Exercise = Could you restate every entry word for word, minus the pictures?

Data supplied =
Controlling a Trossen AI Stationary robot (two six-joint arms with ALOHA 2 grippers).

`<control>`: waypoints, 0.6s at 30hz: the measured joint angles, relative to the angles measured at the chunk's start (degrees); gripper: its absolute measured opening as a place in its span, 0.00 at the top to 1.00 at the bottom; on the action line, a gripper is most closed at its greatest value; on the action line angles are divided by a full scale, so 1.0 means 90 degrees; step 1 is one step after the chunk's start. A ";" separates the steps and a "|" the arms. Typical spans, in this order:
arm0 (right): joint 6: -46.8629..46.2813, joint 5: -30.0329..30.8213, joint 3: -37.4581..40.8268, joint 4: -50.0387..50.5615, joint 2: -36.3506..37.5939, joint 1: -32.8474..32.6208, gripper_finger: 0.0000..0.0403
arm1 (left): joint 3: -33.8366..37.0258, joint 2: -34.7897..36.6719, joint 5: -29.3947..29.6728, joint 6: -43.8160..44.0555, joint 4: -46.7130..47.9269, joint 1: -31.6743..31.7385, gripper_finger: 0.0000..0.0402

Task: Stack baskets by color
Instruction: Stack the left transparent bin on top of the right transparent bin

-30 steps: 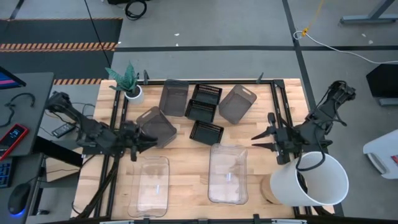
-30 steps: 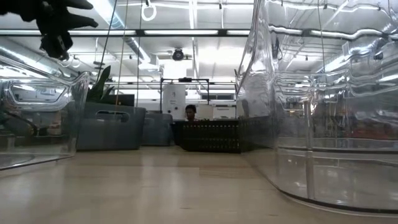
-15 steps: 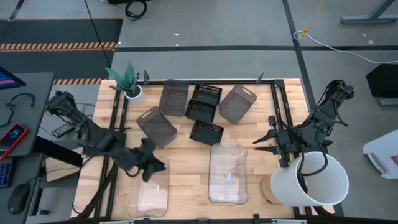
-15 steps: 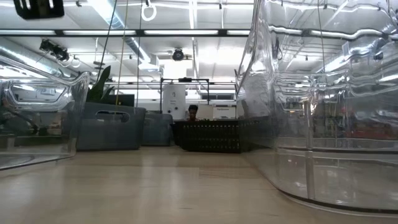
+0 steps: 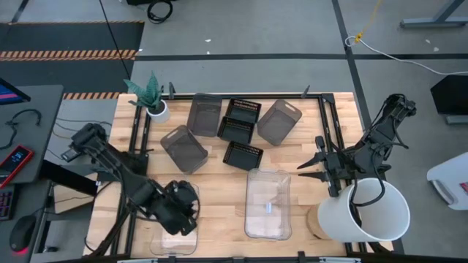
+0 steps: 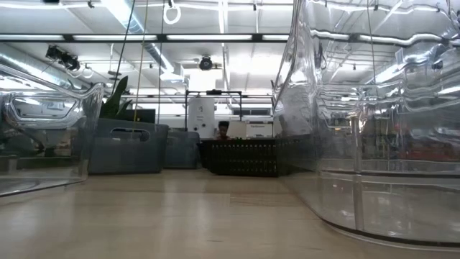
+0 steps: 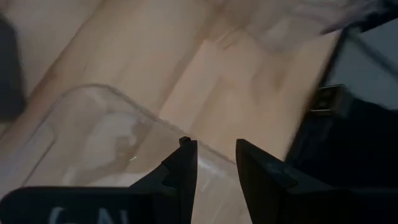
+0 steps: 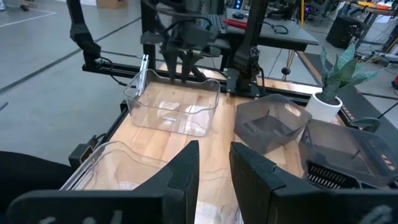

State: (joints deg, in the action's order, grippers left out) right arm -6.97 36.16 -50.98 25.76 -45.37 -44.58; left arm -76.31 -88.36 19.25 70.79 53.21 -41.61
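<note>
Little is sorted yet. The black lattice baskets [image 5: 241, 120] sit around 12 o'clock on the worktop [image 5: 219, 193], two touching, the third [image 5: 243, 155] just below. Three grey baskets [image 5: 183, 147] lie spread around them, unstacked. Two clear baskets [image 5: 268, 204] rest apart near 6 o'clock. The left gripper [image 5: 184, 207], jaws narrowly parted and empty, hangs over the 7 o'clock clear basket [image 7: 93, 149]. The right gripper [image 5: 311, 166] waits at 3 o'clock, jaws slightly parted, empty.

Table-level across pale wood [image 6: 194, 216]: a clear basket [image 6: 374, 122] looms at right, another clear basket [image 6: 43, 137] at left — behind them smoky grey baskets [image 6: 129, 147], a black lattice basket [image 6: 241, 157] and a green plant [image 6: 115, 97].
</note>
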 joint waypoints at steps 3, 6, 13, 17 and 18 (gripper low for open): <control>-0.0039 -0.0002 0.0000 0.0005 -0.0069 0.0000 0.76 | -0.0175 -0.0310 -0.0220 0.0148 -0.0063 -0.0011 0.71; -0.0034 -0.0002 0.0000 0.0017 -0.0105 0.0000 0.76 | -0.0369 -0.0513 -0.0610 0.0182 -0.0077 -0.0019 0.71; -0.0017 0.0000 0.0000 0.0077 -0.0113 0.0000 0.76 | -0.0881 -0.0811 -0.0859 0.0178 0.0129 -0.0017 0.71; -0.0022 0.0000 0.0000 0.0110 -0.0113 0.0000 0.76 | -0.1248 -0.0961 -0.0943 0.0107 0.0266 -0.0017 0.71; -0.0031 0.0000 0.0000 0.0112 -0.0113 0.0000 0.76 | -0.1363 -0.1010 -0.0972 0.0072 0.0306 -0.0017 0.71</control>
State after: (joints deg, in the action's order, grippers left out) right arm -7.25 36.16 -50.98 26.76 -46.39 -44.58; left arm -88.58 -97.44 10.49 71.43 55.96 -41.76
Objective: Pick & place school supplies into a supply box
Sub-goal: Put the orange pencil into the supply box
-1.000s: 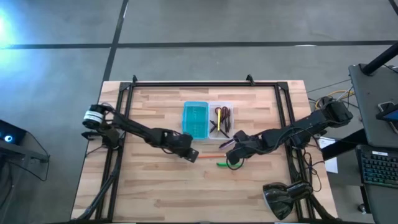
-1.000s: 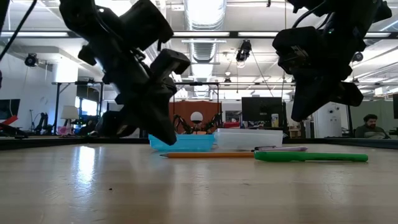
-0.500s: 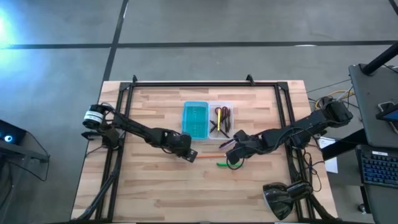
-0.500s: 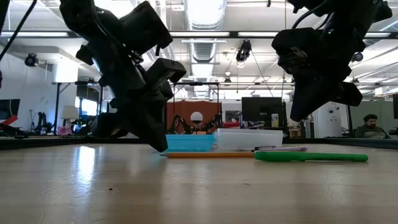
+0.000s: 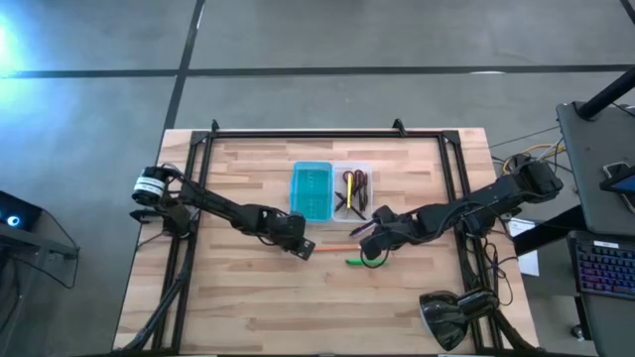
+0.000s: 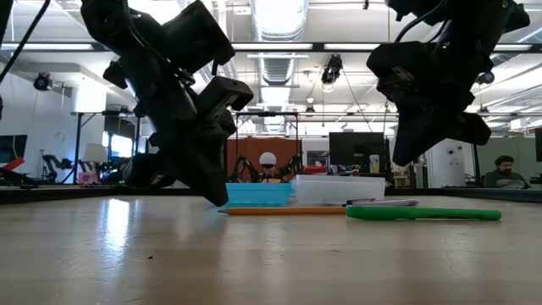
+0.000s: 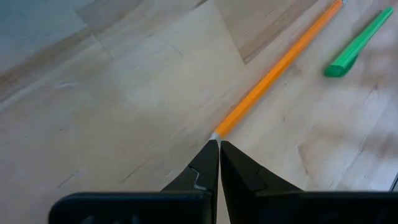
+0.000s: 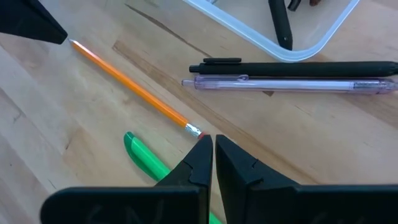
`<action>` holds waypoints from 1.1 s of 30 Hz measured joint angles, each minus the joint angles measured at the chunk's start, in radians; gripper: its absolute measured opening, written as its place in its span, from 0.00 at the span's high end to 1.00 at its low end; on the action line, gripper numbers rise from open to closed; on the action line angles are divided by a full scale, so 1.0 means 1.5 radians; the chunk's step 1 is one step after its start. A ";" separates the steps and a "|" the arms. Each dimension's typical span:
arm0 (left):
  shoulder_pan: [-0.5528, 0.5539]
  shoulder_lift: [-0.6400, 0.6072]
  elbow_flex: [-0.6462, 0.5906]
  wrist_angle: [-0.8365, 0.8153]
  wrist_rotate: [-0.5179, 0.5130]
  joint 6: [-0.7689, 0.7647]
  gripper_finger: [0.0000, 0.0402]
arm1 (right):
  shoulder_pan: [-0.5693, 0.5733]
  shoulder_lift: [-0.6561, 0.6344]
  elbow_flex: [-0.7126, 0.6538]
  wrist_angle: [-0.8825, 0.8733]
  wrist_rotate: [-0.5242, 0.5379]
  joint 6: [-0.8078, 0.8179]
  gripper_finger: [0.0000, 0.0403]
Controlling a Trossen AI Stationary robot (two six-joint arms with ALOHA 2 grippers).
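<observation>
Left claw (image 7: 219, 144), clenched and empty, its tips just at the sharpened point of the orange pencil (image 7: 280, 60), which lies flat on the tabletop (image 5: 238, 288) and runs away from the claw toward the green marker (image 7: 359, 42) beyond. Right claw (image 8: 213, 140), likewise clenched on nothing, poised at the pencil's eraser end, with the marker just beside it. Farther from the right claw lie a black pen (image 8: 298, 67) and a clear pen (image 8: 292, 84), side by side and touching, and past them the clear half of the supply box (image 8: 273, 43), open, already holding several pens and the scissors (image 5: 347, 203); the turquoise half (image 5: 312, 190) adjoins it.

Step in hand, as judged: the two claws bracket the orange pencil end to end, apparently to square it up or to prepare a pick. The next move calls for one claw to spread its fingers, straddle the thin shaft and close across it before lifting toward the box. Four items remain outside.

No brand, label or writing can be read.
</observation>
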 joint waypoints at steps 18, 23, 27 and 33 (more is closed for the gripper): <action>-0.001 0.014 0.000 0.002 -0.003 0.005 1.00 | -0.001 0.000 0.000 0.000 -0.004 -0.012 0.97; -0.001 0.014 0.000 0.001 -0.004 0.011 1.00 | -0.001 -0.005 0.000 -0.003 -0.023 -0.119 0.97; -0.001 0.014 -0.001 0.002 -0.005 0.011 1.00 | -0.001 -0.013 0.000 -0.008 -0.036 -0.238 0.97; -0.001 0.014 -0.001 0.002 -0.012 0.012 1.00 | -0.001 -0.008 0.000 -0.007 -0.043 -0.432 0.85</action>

Result of this task =
Controlling a Trossen AI Stationary robot (two six-joint arms with ALOHA 2 grippers).

`<control>`: waypoints, 0.6s at 30hz: the measured joint angles, relative to the angles measured at the chunk's start (degrees); gripper: its absolute measured opening as a place in its span, 0.00 at the top to 1.00 at the bottom; on the action line, a gripper is most closed at its greatest value; on the action line angles are divided by a full scale, so 1.0 means 90 degrees; step 1 is one step after the chunk's start. A ";" separates the steps and a "|" the arms. Typical spans, in this order:
arm0 (right): joint 6: -46.8629..46.2813, joint 5: -30.0329..30.8213, joint 3: -37.4581..40.8268, joint 4: -50.0387..50.5615, joint 2: -36.3506..37.5939, joint 1: -32.8474..32.6208, gripper_finger: 0.0000..0.0403
arm1 (left): joint 3: -33.8366..37.0258, joint 2: -34.7897..36.6719, joint 5: -29.3947..29.6728, joint 6: -43.8160..44.0555, joint 4: -46.7130..47.9269, joint 1: -31.6743..31.7385, gripper_finger: 0.0000..0.0402

Task: Stack baskets by color
Instruction: Stack the left transparent bin on top of the right transparent bin

-30 steps: 
-30 steps: 
-15 steps: 
-15 steps: 
+0 steps: 
+0 steps: 
+0 steps: 
+0 steps: 

State: (joints deg, in the action's order, grippers left out) right arm -6.97 36.16 -50.98 25.76 -45.37 -44.58; left arm -76.31 -88.36 19.25 70.79 53.21 -41.61
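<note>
Little is sorted yet. The black lattice baskets [image 5: 241, 120] sit around 12 o'clock on the worktop [image 5: 219, 193], two touching, the third [image 5: 243, 155] just below. Three grey baskets [image 5: 183, 147] lie spread around them, unstacked. Two clear baskets [image 5: 268, 204] rest apart near 6 o'clock. The left gripper [image 5: 184, 207], jaws narrowly parted and empty, hangs over the 7 o'clock clear basket [image 7: 93, 149]. The right gripper [image 5: 311, 166] waits at 3 o'clock, jaws slightly parted, empty.

Table-level across pale wood [image 6: 194, 216]: a clear basket [image 6: 374, 122] looms at right, another clear basket [image 6: 43, 137] at left — behind them smoky grey baskets [image 6: 129, 147], a black lattice basket [image 6: 241, 157] and a green plant [image 6: 115, 97].
</note>
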 joint waypoints at steps 3, 6, 13, 17 and 18 (gripper low for open): <control>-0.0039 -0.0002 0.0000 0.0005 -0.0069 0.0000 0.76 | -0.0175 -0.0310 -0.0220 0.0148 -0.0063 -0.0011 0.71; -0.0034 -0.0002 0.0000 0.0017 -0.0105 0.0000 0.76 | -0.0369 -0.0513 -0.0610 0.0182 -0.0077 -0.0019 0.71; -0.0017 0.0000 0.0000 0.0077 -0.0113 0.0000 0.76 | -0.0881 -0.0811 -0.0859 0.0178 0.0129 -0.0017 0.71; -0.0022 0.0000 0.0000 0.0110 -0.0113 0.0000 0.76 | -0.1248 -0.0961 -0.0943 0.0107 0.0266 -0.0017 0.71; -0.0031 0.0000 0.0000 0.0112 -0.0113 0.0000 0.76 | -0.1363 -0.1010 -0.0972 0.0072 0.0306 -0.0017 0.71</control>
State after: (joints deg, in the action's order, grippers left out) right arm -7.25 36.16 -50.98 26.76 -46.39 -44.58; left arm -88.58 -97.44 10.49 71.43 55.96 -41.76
Objective: Pick & place school supplies into a supply box
Sub-goal: Put the orange pencil into the supply box
-1.000s: 
-1.000s: 
-0.500s: 
-0.500s: 
+0.000s: 
+0.000s: 
+0.000s: 
+0.000s: 
`<action>` holds waypoints from 1.1 s of 30 Hz measured joint angles, each minus the joint angles measured at the chunk's start, in radians; gripper: its absolute measured opening, written as its place in its span, from 0.00 at the span's high end to 1.00 at its low end; on the action line, gripper numbers rise from open to closed; on the action line angles are divided by a full scale, so 1.0 means 1.5 radians; the chunk's step 1 is one step after its start. A ";" separates the steps and a "|" the arms. Each dimension's typical span:
arm0 (left):
  shoulder_pan: [-0.5528, 0.5539]
  shoulder_lift: [-0.6400, 0.6072]
  elbow_flex: [-0.6462, 0.5906]
  wrist_angle: [-0.8365, 0.8153]
  wrist_rotate: [-0.5179, 0.5130]
  joint 6: [-0.7689, 0.7647]
  gripper_finger: [0.0000, 0.0402]
arm1 (right):
  shoulder_pan: [-0.5693, 0.5733]
  shoulder_lift: [-0.6561, 0.6344]
  elbow_flex: [-0.7126, 0.6538]
  wrist_angle: [-0.8825, 0.8733]
  wrist_rotate: [-0.5242, 0.5379]
  joint 6: [-0.8078, 0.8179]
  gripper_finger: [0.0000, 0.0403]
Controlling a Trossen AI Stationary robot (two six-joint arms with ALOHA 2 grippers).
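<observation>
Left claw (image 7: 219, 144), clenched and empty, its tips just at the sharpened point of the orange pencil (image 7: 280, 60), which lies flat on the tabletop (image 5: 238, 288) and runs away from the claw toward the green marker (image 7: 359, 42) beyond. Right claw (image 8: 213, 140), likewise clenched on nothing, poised at the pencil's eraser end, with the marker just beside it. Farther from the right claw lie a black pen (image 8: 298, 67) and a clear pen (image 8: 292, 84), side by side and touching, and past them the clear half of the supply box (image 8: 273, 43), open, already holding several pens and the scissors (image 5: 347, 203); the turquoise half (image 5: 312, 190) adjoins it.

Step in hand, as judged: the two claws bracket the orange pencil end to end, apparently to square it up or to prepare a pick. The next move calls for one claw to spread its fingers, straddle the thin shaft and close across it before lifting toward the box. Four items remain outside.

No brand, label or writing can be read.
</observation>
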 joint waypoints at steps 18, 23, 27 and 33 (more is closed for the gripper): <action>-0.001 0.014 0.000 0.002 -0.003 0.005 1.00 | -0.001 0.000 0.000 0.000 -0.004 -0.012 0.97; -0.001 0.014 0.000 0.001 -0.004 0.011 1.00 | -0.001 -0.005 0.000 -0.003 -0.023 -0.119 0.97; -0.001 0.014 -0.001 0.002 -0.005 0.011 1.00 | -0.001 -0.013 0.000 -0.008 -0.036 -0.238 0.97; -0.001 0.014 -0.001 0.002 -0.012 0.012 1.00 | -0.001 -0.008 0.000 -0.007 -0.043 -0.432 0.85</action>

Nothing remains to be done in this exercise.